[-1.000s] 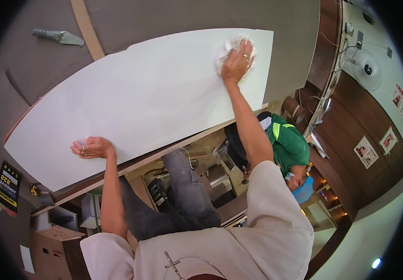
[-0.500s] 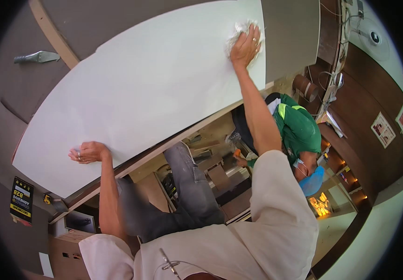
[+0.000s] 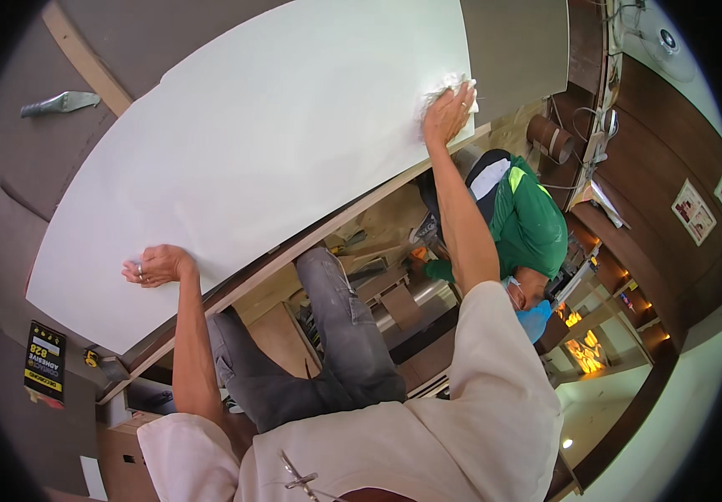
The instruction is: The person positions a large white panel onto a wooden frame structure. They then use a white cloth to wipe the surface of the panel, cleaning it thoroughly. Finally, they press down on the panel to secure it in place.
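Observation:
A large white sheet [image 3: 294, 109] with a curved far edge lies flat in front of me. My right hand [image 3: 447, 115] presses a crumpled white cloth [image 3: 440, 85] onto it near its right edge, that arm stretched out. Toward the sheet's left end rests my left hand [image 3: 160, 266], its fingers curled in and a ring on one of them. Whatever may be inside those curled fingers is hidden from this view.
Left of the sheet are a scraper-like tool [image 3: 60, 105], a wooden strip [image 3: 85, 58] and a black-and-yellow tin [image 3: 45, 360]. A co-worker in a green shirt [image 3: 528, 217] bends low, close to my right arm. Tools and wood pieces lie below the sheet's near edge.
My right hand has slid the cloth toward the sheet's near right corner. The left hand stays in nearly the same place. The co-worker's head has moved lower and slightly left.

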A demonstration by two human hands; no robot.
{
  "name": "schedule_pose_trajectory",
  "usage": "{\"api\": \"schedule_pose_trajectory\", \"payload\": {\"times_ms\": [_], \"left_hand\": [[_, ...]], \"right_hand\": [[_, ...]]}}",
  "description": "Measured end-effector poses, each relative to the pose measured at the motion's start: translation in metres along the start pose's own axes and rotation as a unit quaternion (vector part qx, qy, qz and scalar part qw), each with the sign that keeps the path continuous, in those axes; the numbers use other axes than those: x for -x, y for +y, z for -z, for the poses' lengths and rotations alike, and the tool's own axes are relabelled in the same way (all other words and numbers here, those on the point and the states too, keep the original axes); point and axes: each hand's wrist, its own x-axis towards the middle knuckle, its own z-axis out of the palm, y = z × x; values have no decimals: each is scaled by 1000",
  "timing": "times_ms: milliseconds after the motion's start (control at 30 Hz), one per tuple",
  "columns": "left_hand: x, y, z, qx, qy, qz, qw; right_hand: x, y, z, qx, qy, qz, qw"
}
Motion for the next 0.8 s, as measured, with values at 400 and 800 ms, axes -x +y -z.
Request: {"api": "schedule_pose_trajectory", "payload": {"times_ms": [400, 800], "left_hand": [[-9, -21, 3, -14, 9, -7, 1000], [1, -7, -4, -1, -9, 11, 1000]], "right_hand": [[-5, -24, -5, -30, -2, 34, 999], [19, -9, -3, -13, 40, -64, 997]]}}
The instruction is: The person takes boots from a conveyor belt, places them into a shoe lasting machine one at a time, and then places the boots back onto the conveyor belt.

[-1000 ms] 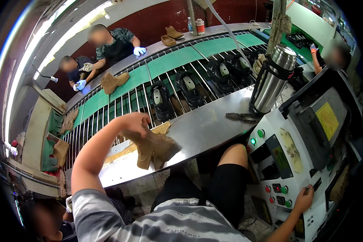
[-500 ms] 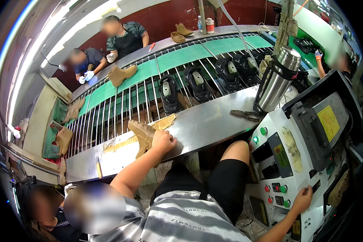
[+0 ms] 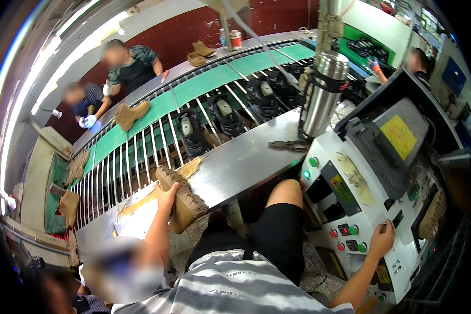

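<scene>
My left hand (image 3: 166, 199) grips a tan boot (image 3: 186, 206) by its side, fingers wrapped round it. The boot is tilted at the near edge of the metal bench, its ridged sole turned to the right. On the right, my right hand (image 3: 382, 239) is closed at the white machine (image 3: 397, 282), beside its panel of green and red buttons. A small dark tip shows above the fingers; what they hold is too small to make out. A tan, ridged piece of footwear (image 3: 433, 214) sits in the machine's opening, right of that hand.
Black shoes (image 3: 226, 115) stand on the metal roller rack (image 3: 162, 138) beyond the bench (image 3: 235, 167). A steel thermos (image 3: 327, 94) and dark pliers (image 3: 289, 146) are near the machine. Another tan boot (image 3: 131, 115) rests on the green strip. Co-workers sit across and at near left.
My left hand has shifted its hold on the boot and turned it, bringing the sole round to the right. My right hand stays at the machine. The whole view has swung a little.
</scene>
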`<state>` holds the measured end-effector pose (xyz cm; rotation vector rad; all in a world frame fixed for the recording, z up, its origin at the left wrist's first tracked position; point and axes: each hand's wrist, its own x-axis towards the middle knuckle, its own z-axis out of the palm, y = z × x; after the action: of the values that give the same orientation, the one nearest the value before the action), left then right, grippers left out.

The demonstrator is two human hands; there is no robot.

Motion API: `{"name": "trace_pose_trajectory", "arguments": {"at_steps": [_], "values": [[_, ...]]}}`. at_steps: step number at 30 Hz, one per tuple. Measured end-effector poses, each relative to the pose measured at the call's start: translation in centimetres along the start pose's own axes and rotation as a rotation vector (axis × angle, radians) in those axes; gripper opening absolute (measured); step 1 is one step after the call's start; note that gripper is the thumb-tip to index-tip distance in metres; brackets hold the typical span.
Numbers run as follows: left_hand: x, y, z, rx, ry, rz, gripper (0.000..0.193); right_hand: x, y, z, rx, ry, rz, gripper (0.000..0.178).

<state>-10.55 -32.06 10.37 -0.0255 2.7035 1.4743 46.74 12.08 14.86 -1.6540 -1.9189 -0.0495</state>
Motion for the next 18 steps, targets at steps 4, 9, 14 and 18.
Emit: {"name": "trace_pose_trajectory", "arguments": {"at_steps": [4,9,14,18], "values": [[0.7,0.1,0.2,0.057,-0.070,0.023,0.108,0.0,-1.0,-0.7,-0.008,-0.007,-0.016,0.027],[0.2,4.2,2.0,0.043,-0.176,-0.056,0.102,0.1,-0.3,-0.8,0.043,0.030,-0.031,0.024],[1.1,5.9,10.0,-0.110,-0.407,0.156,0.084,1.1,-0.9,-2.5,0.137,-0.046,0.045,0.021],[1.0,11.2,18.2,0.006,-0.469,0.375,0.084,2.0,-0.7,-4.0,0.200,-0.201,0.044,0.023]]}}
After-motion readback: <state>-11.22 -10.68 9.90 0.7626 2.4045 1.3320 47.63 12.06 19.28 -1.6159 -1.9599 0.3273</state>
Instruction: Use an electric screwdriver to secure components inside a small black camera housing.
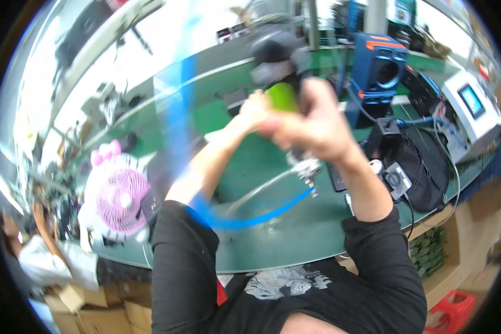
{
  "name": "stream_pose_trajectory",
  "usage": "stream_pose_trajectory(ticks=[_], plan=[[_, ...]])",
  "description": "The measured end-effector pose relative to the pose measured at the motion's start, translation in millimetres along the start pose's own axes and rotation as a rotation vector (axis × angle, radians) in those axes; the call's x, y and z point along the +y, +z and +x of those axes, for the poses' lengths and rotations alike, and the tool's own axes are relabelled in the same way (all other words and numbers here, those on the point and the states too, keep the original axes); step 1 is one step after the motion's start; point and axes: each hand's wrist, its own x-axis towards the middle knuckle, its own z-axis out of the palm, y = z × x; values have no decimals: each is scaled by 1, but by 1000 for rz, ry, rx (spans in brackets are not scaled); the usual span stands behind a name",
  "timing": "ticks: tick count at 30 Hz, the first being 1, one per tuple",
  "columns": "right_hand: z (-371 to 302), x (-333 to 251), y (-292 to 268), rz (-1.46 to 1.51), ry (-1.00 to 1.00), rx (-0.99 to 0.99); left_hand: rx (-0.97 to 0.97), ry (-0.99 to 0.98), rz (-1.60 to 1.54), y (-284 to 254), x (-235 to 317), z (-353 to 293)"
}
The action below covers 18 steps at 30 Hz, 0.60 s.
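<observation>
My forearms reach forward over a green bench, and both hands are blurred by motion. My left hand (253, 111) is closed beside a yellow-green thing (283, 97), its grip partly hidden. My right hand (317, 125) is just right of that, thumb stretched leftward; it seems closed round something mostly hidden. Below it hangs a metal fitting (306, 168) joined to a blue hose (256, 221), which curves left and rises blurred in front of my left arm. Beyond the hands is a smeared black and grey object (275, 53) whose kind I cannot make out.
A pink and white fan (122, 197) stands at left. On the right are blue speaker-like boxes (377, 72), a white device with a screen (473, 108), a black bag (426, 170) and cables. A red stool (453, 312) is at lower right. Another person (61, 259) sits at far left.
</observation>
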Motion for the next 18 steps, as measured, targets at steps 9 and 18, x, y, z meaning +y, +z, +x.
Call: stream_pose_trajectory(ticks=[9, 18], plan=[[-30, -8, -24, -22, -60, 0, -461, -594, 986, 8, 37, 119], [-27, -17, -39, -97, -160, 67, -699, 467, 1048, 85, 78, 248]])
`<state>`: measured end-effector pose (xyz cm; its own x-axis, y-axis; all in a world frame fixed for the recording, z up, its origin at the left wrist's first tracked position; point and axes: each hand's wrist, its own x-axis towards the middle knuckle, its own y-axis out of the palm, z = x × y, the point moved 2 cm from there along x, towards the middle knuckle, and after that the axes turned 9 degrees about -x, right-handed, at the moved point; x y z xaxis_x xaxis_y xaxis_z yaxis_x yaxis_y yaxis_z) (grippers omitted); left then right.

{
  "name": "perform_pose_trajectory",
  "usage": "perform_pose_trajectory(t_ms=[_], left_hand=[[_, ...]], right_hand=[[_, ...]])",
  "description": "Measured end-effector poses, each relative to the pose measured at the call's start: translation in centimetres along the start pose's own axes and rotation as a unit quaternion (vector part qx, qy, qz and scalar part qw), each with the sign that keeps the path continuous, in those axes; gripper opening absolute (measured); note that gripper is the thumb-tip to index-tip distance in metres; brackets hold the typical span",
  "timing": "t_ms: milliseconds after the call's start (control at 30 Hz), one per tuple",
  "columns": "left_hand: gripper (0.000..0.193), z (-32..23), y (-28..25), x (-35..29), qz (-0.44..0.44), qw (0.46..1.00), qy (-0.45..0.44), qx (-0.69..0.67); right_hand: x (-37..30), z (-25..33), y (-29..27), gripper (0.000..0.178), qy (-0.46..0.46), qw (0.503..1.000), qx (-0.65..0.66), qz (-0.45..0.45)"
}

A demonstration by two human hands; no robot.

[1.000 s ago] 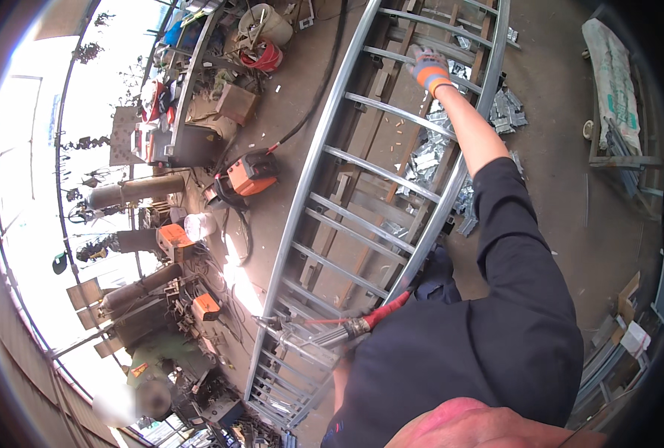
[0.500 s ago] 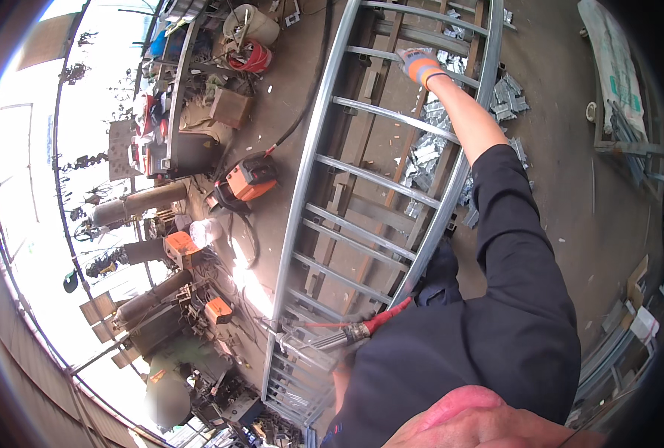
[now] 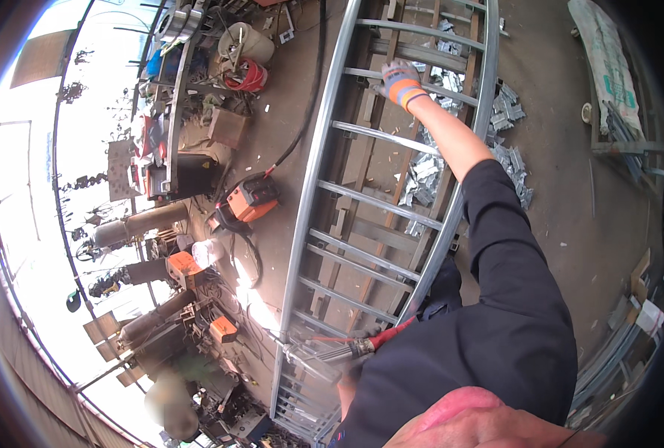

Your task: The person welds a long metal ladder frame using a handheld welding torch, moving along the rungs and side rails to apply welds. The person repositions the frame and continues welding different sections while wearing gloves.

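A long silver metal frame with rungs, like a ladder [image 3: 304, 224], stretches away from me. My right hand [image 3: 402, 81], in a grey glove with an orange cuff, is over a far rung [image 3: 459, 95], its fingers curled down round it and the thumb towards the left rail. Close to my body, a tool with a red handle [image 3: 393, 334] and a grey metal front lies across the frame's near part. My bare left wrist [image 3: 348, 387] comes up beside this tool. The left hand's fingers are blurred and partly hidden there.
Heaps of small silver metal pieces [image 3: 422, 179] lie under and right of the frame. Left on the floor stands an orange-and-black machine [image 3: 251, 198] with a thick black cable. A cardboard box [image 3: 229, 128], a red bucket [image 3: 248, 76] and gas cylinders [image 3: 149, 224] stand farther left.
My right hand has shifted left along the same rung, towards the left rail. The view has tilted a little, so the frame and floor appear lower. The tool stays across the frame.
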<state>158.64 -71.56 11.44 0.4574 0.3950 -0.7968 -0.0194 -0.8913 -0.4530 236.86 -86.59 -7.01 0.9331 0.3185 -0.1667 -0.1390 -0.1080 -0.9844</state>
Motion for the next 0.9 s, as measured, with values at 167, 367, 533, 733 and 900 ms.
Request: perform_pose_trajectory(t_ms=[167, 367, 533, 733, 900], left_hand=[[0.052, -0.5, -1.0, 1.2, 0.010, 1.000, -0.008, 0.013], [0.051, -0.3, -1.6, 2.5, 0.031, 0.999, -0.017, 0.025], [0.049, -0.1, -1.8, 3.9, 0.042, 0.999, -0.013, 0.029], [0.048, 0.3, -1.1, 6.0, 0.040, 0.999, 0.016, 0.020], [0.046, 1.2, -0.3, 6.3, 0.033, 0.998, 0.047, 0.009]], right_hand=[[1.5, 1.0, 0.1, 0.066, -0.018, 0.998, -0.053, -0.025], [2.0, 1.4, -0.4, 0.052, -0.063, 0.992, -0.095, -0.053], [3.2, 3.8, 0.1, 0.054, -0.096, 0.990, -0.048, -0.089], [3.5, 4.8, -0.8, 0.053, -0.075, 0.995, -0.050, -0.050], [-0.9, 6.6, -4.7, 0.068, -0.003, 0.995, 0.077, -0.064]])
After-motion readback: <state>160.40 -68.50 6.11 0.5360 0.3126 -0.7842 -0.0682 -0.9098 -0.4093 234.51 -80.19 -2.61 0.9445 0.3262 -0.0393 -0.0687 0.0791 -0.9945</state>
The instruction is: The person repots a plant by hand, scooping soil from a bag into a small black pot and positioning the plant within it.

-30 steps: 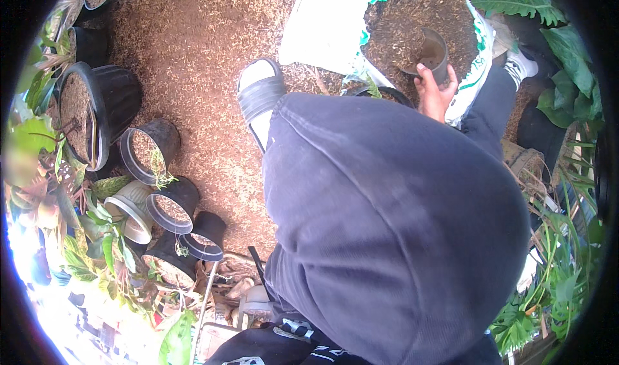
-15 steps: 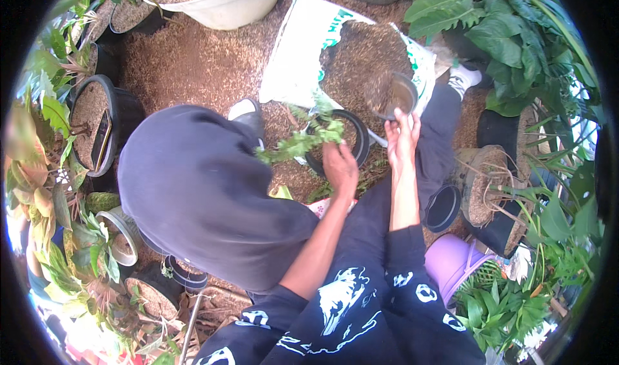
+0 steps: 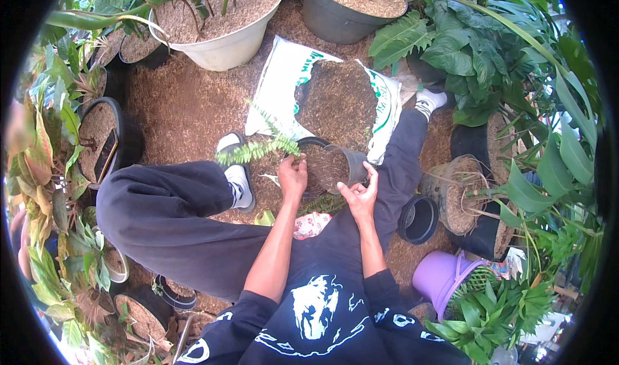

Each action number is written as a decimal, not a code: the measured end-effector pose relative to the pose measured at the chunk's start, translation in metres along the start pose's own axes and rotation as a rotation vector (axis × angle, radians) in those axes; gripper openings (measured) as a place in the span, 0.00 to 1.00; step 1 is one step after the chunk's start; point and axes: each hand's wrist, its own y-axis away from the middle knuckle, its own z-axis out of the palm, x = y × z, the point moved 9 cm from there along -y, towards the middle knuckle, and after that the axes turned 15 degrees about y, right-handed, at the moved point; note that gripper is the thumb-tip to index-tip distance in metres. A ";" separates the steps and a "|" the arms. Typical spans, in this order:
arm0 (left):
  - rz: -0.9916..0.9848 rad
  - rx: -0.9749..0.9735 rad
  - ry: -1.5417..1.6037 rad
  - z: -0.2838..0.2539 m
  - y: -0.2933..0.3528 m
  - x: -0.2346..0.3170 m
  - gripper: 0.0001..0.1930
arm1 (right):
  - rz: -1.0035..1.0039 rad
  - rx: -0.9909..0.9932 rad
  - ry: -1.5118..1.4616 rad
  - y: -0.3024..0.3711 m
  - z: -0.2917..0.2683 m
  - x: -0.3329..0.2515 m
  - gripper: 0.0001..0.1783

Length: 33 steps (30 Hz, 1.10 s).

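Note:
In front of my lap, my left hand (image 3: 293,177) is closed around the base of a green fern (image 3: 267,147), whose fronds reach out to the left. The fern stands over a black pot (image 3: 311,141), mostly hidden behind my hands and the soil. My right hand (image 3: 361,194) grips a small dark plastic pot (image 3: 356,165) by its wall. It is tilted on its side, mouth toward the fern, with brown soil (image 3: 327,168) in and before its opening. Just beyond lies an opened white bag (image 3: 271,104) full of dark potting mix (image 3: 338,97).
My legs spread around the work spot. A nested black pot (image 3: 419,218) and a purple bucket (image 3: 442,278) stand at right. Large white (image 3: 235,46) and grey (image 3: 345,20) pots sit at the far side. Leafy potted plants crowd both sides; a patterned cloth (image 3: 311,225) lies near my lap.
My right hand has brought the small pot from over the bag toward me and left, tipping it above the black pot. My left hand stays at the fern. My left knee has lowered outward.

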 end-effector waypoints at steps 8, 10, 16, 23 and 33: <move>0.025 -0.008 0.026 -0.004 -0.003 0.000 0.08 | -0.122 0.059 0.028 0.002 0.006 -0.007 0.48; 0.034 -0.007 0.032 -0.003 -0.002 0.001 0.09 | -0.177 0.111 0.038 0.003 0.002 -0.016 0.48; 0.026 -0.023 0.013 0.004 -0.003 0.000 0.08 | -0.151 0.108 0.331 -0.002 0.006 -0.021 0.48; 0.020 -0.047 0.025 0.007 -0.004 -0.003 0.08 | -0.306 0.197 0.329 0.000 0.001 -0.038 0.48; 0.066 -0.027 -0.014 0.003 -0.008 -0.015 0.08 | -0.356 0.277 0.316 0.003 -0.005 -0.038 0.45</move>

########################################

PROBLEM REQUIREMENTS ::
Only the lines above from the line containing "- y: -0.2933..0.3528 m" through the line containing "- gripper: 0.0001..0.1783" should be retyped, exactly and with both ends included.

EXERCISE RESULT ::
  - y: -0.2933..0.3528 m
  - x: -0.2346..0.3170 m
  - gripper: 0.0001..0.1930
arm1 (right):
  - rz: -1.0035..1.0039 rad
  - rx: -0.9909..0.9932 rad
  - ry: -1.5118..1.4616 rad
  - y: -0.3024..0.3711 m
  - z: -0.2917..0.2683 m
  - x: -0.3329..0.2515 m
  - gripper: 0.0001..0.1783

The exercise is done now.